Segment Start: Exercise input

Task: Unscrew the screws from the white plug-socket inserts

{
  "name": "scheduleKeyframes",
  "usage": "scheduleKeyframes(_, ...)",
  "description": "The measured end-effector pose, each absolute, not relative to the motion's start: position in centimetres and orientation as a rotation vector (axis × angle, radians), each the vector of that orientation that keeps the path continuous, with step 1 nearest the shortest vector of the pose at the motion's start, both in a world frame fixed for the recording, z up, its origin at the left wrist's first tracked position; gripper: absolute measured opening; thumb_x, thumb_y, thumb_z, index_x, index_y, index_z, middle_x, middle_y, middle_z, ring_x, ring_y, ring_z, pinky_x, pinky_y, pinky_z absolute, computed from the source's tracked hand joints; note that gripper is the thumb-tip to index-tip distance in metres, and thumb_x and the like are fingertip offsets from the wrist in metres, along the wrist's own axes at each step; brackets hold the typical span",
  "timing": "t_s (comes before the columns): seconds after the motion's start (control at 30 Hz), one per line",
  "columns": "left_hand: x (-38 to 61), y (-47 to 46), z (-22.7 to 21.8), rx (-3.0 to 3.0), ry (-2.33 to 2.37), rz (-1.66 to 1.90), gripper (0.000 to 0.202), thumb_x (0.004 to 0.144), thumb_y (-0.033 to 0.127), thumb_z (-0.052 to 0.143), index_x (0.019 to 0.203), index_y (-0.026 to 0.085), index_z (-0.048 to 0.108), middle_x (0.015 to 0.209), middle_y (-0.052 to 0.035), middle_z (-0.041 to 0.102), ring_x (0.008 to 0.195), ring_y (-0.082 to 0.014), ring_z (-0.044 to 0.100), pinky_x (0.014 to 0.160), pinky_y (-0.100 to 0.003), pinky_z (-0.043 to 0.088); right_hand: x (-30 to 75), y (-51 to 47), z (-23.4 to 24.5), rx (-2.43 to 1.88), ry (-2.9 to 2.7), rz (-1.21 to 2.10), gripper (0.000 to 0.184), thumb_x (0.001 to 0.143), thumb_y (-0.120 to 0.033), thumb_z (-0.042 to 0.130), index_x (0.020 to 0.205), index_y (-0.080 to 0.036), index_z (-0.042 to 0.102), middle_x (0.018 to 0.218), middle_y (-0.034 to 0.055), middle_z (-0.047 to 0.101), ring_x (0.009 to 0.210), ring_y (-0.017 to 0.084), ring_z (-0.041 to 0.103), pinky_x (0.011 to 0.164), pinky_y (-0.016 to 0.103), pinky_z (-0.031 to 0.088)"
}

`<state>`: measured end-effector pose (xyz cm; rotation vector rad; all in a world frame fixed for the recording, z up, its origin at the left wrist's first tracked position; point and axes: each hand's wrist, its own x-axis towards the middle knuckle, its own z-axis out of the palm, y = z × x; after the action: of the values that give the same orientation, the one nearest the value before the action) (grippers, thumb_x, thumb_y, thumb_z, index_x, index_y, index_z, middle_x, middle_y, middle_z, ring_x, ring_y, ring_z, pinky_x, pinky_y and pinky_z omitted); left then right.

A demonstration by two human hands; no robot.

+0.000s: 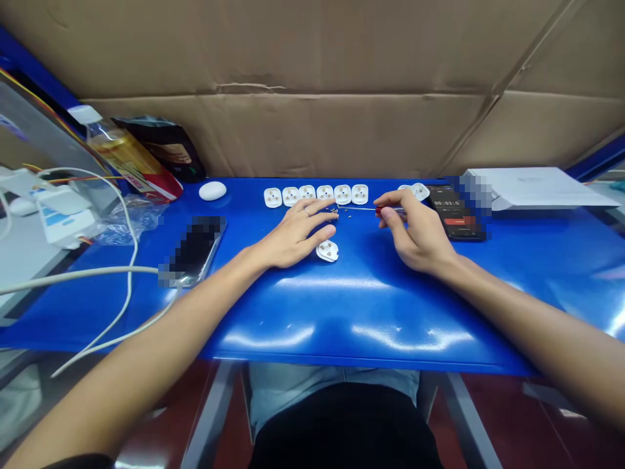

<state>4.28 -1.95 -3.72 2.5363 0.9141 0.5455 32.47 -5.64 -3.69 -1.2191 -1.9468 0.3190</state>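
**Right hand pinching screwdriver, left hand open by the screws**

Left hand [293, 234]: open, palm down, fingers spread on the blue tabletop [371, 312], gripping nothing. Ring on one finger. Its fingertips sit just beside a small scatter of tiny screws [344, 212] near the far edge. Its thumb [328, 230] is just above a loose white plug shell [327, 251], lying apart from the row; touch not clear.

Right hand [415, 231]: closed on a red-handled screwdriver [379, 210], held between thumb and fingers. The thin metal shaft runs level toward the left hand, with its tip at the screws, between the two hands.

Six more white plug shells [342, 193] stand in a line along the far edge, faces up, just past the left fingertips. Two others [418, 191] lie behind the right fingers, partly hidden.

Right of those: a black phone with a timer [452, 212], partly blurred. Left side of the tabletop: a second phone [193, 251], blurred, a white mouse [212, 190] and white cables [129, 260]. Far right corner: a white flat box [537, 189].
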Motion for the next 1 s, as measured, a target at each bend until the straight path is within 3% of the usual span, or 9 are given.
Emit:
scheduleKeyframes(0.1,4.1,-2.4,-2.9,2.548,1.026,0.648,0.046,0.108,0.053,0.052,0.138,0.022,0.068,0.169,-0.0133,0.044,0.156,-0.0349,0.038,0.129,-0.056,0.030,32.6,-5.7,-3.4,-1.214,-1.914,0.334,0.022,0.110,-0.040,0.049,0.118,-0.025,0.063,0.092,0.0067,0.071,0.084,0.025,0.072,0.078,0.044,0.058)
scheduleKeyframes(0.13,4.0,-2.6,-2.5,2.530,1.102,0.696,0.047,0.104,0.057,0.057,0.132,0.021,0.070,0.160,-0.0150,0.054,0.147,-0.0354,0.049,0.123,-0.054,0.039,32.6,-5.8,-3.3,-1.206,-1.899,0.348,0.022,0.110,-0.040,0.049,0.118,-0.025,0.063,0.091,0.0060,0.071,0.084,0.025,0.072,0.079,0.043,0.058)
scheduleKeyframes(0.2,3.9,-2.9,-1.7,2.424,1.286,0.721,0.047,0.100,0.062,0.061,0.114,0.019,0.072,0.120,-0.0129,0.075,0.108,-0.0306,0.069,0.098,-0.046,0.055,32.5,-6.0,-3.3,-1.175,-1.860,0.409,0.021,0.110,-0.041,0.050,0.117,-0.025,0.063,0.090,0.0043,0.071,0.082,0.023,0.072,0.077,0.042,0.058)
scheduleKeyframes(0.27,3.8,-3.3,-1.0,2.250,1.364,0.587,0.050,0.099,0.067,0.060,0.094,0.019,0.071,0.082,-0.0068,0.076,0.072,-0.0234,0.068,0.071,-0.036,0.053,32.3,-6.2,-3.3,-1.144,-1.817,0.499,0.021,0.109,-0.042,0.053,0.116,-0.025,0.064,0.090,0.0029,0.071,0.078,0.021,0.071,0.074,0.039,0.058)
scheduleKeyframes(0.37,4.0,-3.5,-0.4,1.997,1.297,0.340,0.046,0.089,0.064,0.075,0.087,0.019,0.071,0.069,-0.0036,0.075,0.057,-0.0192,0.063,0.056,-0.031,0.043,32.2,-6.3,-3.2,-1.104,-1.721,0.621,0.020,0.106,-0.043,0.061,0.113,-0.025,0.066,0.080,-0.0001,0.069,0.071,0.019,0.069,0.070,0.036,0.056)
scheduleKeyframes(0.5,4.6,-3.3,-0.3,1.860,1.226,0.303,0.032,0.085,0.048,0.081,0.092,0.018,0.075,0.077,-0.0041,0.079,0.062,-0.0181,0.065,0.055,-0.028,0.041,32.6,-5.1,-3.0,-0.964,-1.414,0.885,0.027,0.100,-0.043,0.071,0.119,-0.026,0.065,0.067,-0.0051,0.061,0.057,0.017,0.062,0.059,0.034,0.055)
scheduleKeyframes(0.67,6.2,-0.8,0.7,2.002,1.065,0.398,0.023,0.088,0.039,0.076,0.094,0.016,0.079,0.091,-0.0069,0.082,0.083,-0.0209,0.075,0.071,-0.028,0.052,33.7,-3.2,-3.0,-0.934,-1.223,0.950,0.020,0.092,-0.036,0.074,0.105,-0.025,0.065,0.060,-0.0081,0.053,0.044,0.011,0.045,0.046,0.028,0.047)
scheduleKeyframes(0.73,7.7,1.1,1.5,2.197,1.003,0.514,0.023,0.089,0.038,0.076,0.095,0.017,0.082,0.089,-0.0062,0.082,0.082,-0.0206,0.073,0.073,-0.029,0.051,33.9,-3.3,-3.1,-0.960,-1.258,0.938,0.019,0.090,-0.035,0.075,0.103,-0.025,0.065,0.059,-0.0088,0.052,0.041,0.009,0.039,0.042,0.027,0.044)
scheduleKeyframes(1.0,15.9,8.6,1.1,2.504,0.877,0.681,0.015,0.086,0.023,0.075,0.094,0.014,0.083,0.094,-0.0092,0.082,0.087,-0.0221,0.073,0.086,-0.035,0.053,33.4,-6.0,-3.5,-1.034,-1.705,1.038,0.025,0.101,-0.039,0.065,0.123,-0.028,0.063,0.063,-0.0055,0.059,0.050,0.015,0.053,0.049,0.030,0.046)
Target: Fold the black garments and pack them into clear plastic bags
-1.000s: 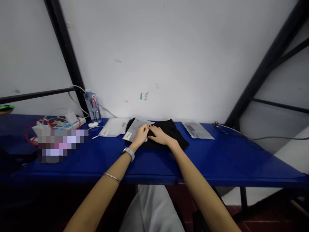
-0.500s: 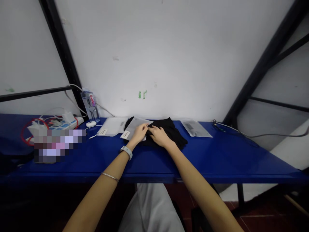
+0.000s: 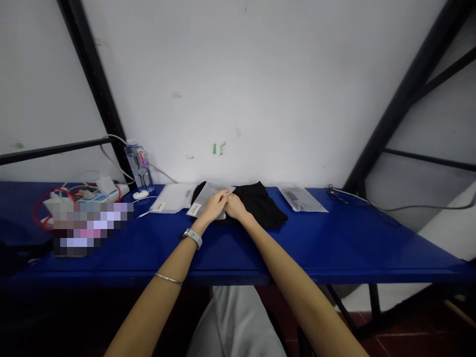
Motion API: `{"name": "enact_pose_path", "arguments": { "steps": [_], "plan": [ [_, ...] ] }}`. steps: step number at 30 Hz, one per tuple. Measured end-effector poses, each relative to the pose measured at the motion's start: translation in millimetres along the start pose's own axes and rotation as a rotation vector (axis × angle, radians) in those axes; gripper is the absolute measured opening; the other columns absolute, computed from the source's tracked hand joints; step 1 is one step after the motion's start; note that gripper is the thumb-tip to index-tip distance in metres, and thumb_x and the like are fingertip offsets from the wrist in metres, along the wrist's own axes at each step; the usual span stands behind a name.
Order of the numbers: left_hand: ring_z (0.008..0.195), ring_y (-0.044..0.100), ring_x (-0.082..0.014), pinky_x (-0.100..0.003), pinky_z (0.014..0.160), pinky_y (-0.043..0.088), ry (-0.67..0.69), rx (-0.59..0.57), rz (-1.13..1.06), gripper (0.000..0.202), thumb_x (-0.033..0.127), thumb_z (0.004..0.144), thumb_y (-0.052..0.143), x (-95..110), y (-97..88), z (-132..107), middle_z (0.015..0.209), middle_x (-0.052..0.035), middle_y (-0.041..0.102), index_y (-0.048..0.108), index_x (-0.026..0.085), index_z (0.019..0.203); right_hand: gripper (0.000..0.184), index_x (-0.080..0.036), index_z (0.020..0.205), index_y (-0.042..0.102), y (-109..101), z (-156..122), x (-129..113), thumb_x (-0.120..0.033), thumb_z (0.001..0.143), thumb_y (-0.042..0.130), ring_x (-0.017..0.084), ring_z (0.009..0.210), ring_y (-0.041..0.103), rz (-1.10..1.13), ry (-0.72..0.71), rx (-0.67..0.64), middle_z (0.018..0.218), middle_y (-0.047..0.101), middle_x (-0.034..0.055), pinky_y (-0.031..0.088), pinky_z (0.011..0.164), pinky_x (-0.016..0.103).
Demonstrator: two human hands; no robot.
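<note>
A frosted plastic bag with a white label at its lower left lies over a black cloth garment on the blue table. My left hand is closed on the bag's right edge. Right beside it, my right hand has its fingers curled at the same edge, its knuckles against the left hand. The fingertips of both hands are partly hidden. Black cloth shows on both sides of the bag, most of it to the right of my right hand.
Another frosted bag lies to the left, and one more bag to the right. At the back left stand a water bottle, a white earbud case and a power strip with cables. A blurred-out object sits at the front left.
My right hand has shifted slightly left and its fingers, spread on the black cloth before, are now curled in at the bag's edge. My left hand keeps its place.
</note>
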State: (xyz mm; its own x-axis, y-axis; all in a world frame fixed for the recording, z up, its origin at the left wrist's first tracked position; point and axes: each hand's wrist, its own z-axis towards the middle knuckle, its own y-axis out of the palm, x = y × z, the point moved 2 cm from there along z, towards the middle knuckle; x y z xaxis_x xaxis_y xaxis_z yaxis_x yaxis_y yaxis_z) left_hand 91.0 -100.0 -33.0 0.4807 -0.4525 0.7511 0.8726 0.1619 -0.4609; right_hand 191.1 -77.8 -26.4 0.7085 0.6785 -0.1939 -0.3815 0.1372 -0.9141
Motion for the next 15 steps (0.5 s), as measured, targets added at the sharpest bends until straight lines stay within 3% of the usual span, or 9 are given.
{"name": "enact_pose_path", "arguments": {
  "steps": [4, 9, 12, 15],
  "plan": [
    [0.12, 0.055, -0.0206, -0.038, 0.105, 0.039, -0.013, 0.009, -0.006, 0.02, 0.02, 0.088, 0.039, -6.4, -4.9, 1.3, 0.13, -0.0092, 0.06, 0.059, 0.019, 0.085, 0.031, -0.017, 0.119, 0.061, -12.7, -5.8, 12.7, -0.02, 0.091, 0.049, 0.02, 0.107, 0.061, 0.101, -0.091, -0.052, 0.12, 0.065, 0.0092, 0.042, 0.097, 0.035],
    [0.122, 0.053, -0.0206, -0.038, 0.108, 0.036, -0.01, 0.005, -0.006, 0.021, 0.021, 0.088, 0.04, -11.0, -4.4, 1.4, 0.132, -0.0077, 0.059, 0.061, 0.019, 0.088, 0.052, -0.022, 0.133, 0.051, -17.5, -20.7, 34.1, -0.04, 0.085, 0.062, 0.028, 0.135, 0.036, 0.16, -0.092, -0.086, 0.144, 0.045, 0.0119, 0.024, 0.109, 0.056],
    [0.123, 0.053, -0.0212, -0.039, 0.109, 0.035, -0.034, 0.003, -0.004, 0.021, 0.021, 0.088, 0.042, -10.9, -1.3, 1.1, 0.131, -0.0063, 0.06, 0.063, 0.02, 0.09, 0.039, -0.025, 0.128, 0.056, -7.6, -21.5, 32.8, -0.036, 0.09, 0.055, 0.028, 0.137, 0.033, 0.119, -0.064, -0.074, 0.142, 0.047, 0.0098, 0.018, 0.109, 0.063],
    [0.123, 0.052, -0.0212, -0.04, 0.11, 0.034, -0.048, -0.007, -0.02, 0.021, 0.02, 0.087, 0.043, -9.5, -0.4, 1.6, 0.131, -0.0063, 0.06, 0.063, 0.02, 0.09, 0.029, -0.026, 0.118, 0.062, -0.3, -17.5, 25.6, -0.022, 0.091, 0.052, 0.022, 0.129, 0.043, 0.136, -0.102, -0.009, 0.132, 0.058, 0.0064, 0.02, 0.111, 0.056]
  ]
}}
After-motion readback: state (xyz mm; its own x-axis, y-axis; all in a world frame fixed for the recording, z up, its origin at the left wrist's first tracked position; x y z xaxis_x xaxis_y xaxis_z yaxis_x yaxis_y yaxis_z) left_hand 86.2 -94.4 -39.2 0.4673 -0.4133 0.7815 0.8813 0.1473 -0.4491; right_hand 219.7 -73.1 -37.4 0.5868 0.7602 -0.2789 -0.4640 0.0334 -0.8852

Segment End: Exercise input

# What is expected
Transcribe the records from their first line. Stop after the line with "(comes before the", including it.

# Response to the task
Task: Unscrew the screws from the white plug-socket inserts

{
  "name": "scheduleKeyframes",
  "usage": "scheduleKeyframes(_, ...)",
  "description": "The measured end-effector pose, each absolute, not relative to the motion's start: position in centimetres and orientation as a rotation vector (axis × angle, radians), each the vector of that orientation that keeps the path continuous, with step 1 nearest the shortest vector of the pose at the motion's start, both in a world frame fixed for the recording, z up, its origin at the left wrist's first tracked position; gripper: absolute measured opening; thumb_x, thumb_y, thumb_z, index_x, index_y, index_z, middle_x, middle_y, middle_z, ring_x, ring_y, ring_z, pinky_x, pinky_y, pinky_z absolute, computed from the source's tracked hand joints; note that gripper is the thumb-tip to index-tip distance in metres, and thumb_x and the like are fingertip offsets from the wrist in metres, along the wrist's own axes at each step; brackets hold the typical span",
  "timing": "t_s (comes before the columns): seconds after the motion's start (control at 30 Hz), one per line",

Nothing remains to be added to this answer.